What you have to do — Print the listing in its entirety and exactly, leaving out images.

Available data —
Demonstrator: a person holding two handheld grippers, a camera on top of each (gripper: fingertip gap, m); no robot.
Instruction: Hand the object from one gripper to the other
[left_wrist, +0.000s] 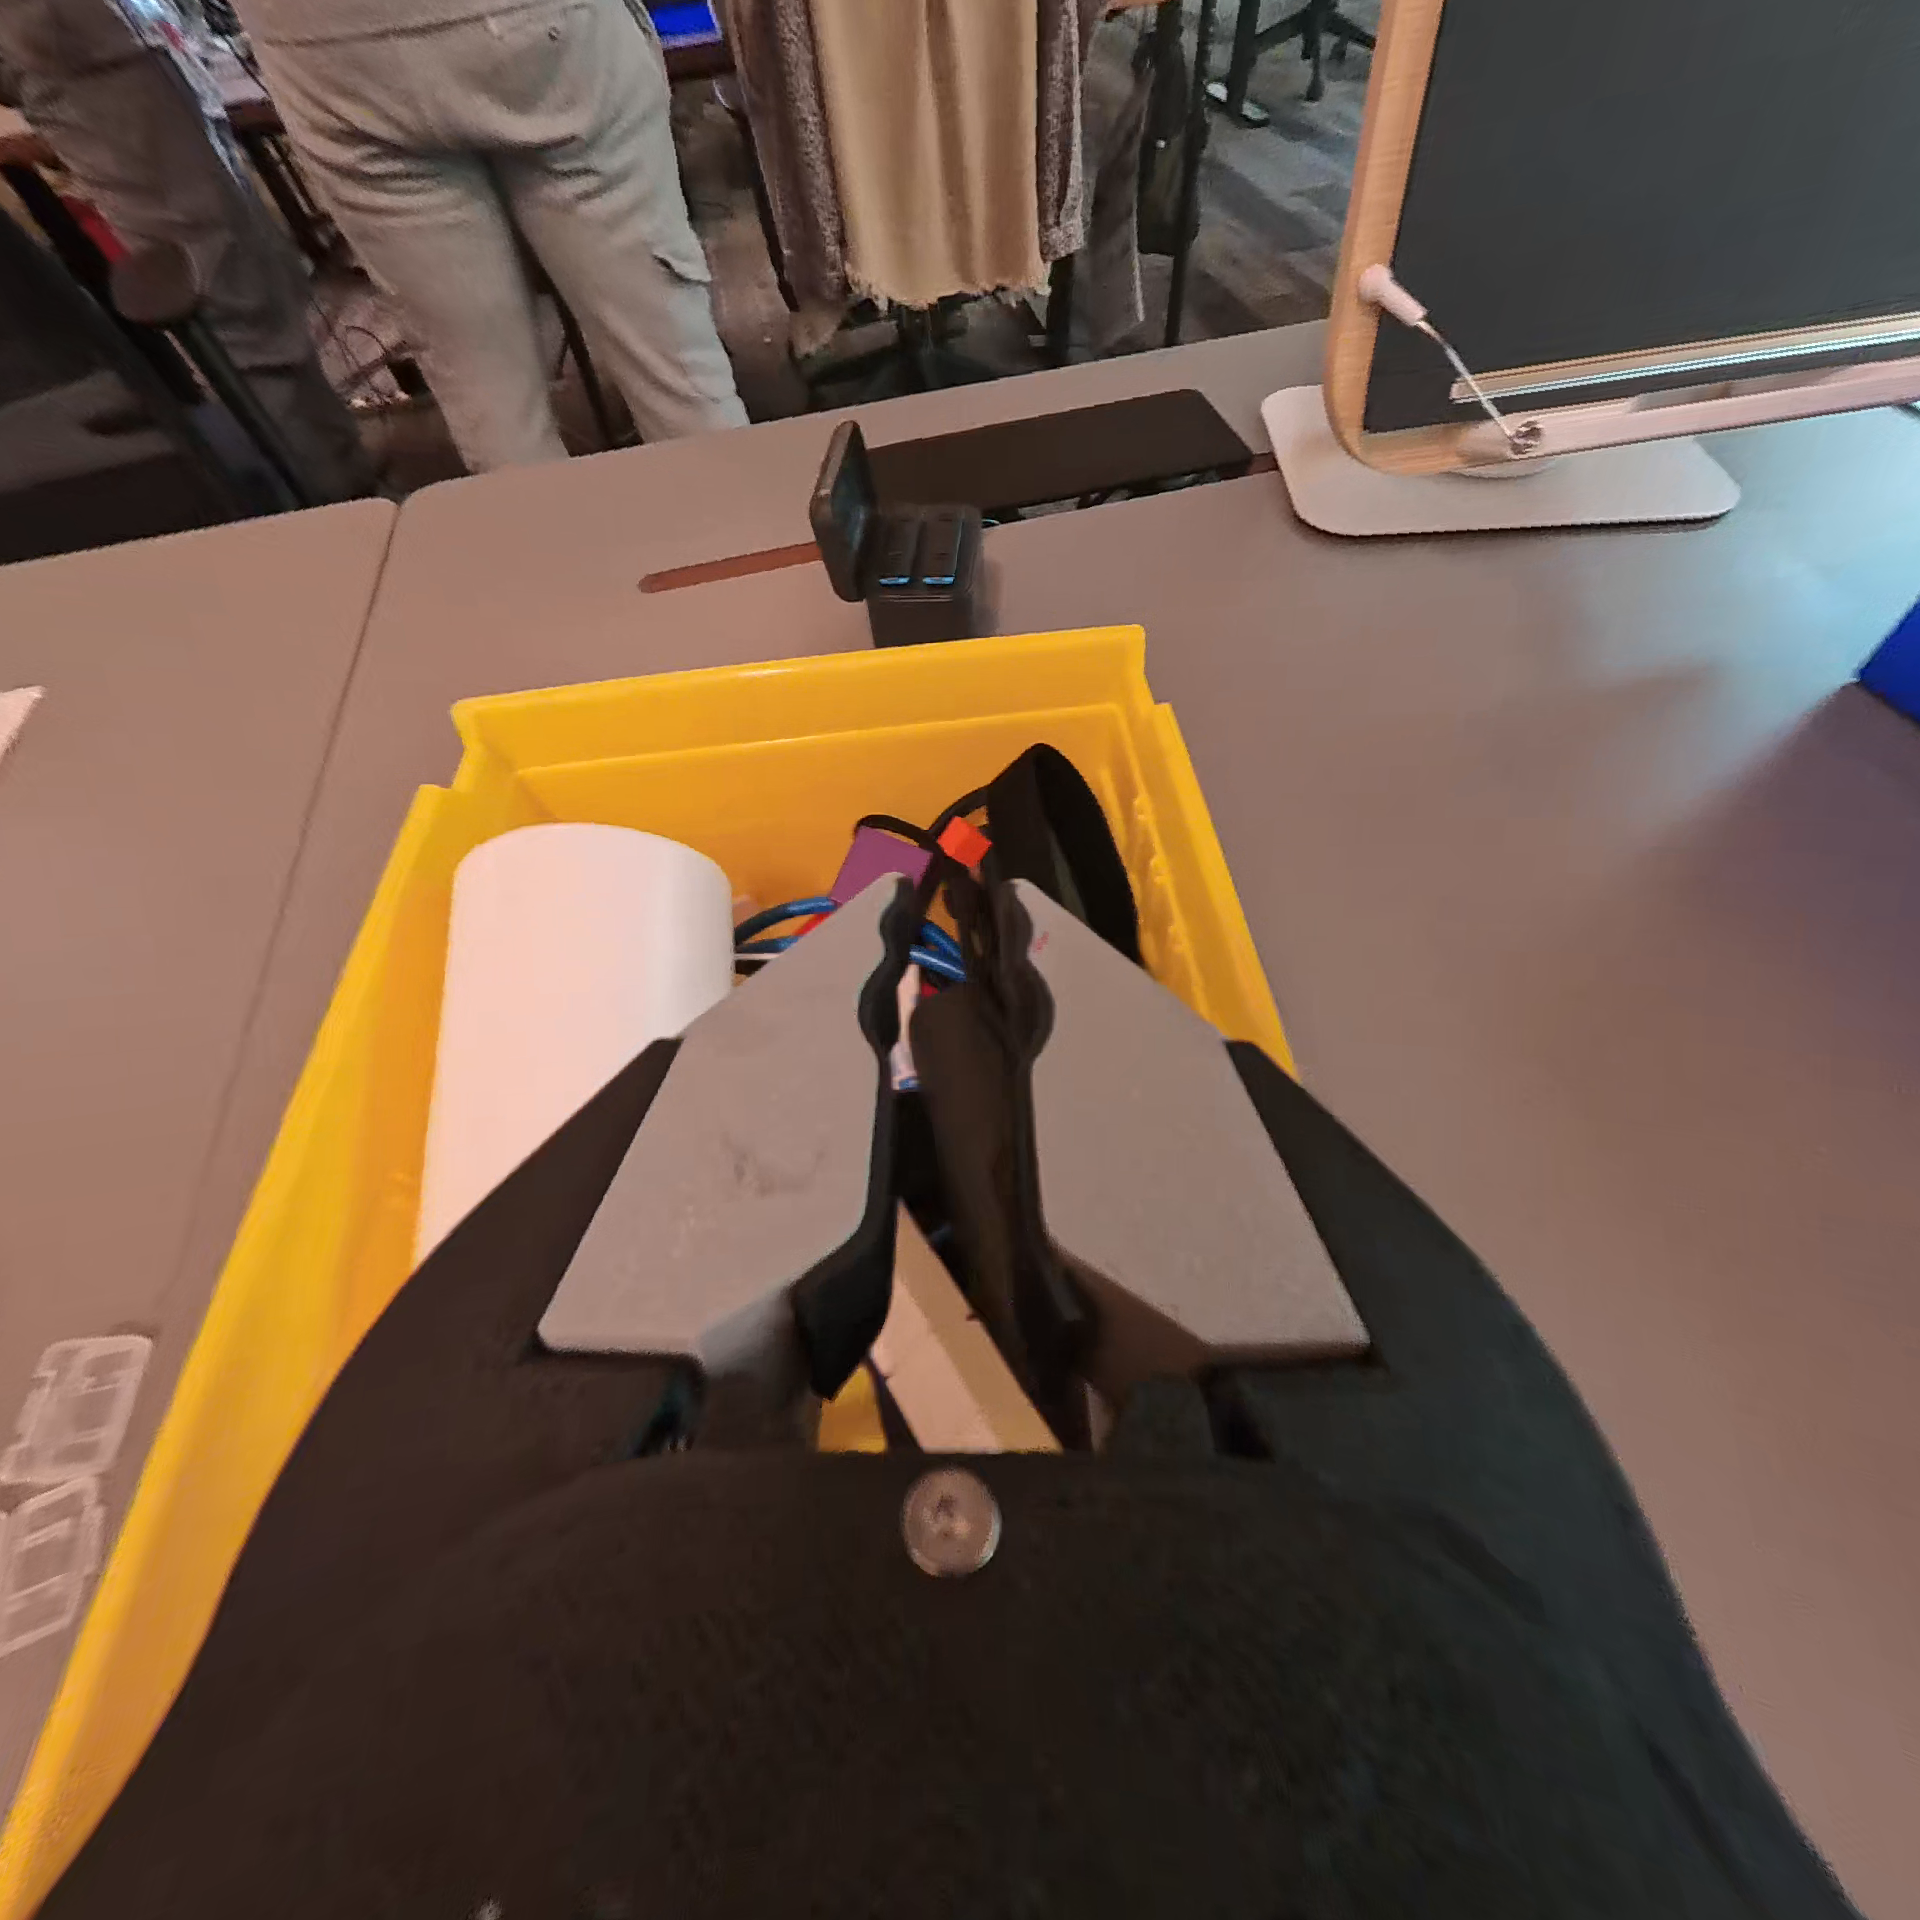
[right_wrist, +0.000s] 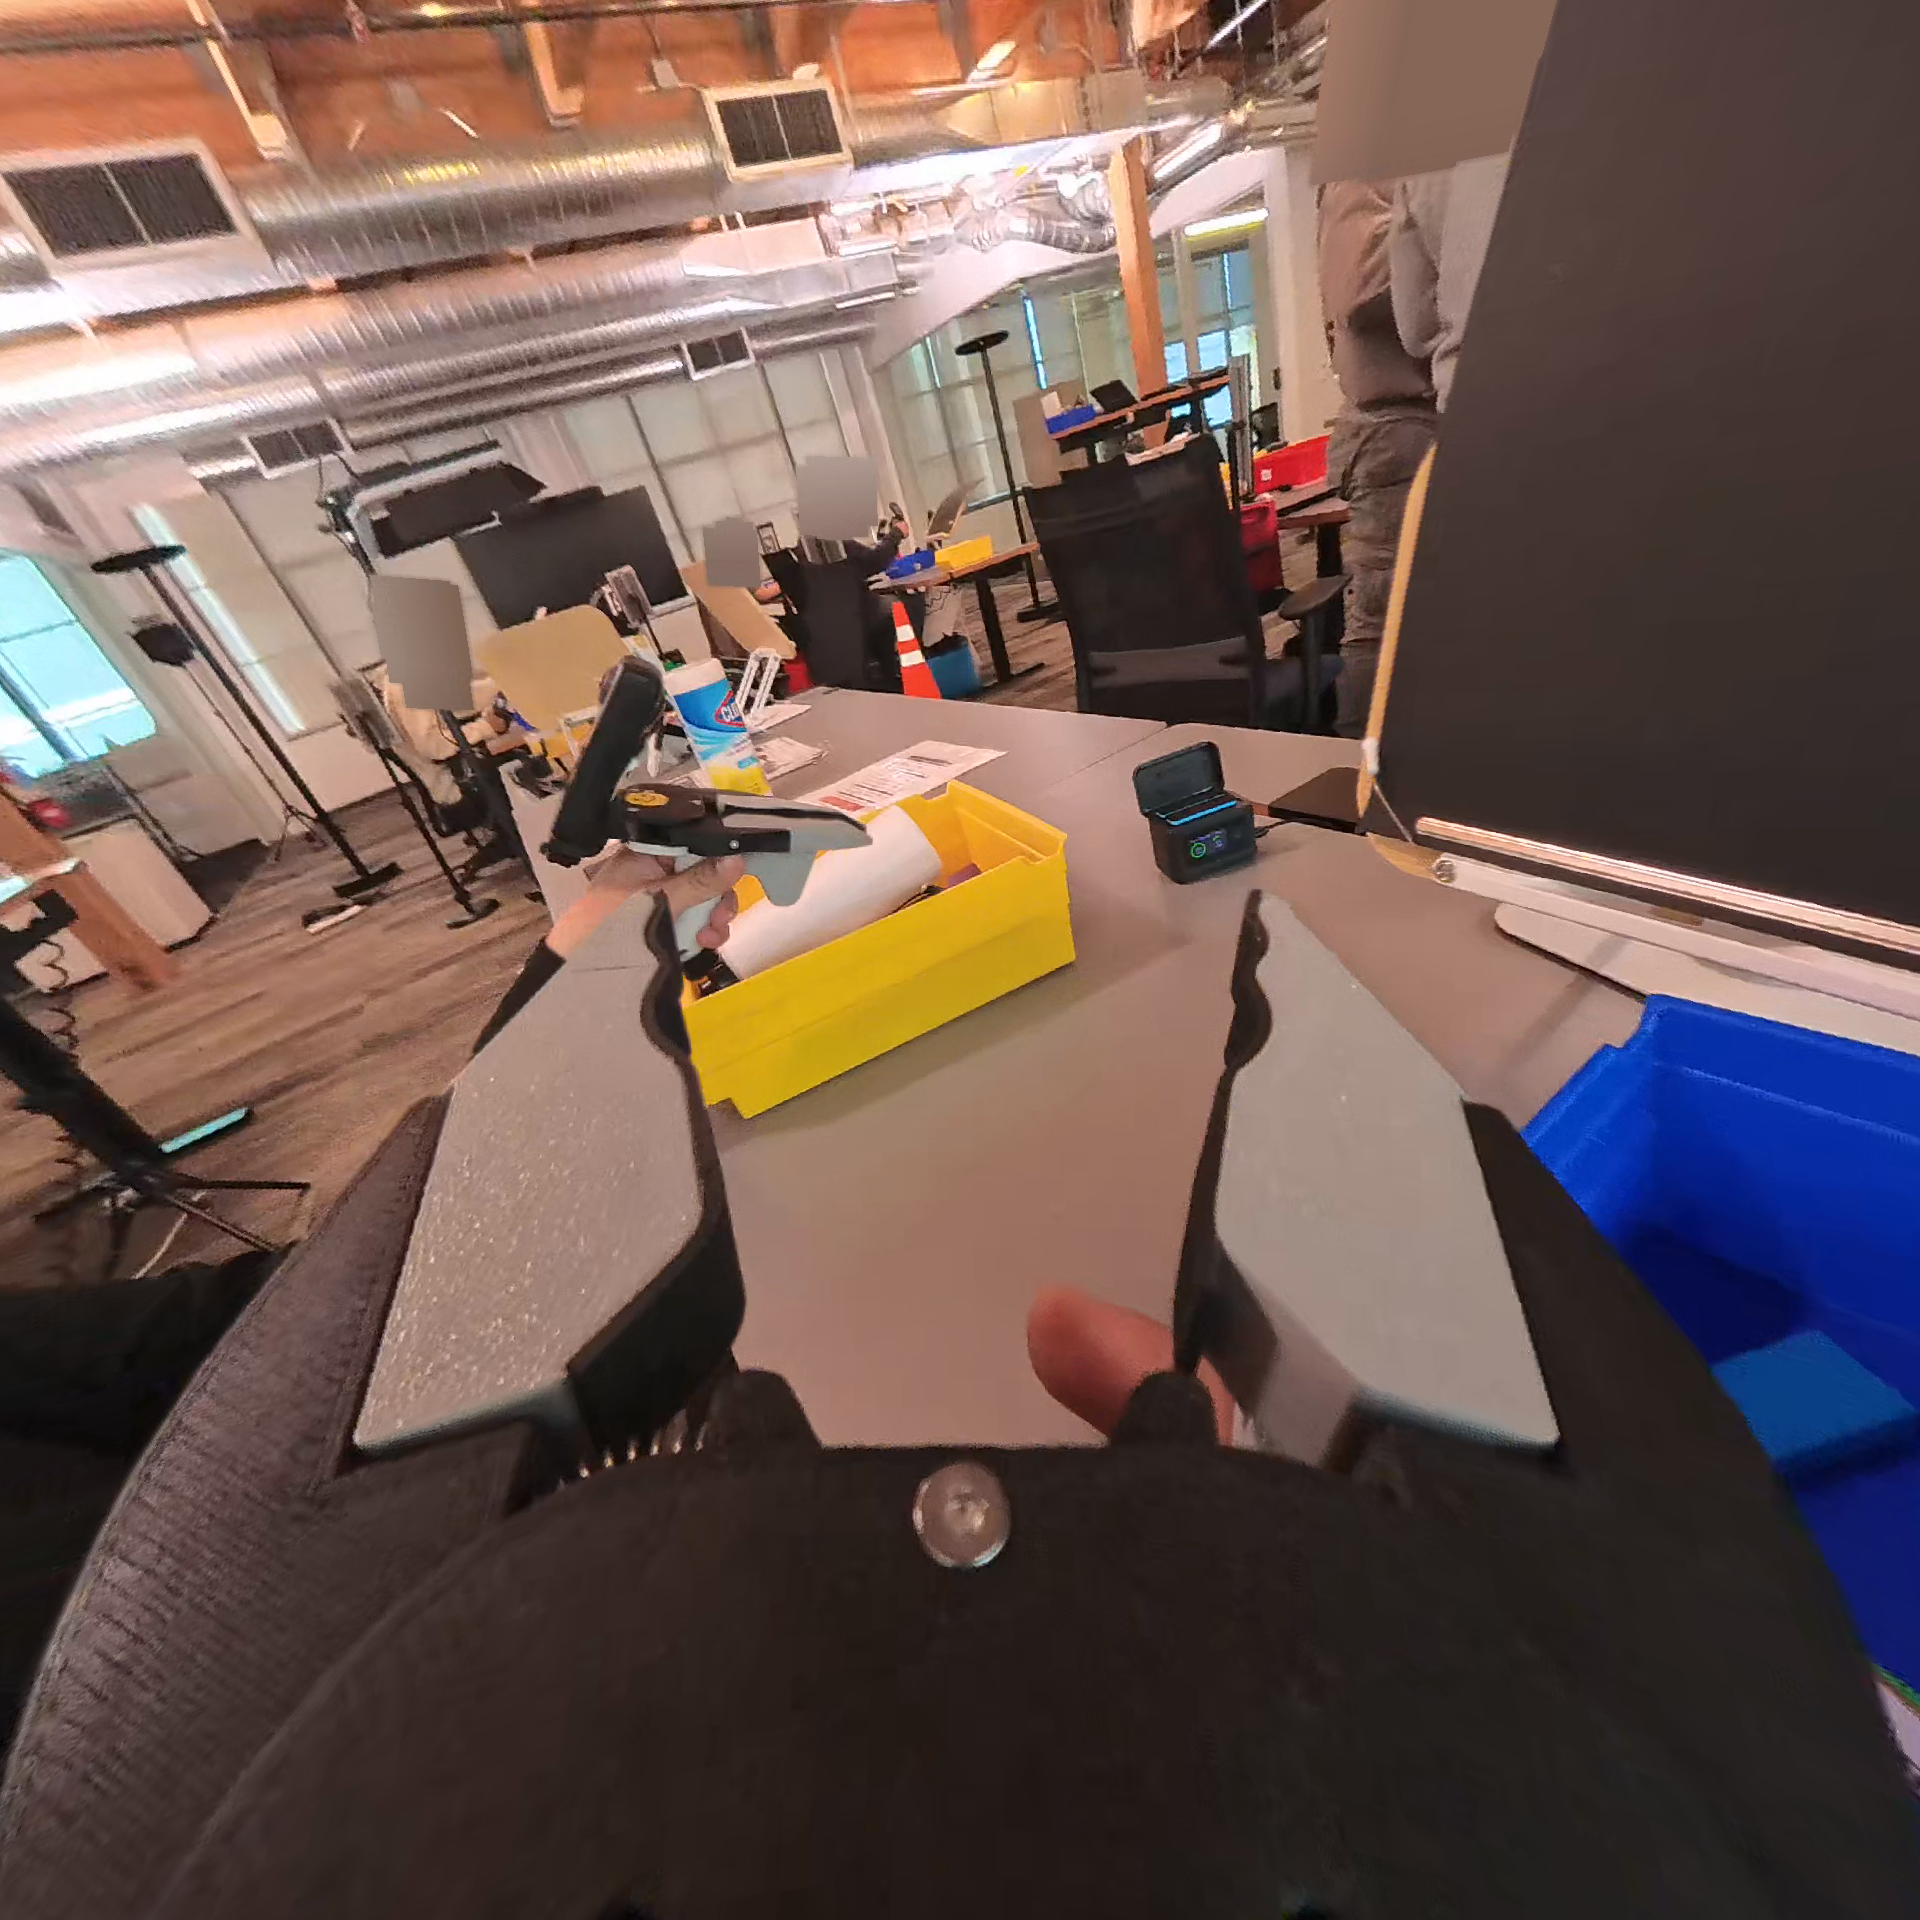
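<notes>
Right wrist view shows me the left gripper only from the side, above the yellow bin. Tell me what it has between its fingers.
Observer: The left gripper is closed on a black strap inside the yellow bin.
Operator: Name what lies around that strap.
Observer: There is blue wire, a purple block and an orange connector, all to the right of the white roll.
Operator: Say whether the strap is out of the bin.
Observer: Not yet. Its loop is inside the bin, near the right wall.
</notes>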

Task response —
Demonstrator: a person holding two handheld grippers, a camera on top of each (gripper: fingertip gap, m); no robot.
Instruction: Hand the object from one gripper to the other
[left_wrist, +0.000s] 
[right_wrist, +0.000s] 
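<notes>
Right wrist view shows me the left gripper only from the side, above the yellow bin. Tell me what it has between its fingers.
Observer: The left gripper is closed on a black strap inside the yellow bin.
Operator: Name what lies around that strap.
Observer: There is blue wire, a purple block and an orange connector, all to the right of the white roll.
Operator: Say whether the strap is out of the bin.
Observer: Not yet. Its loop is inside the bin, near the right wall.
</notes>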

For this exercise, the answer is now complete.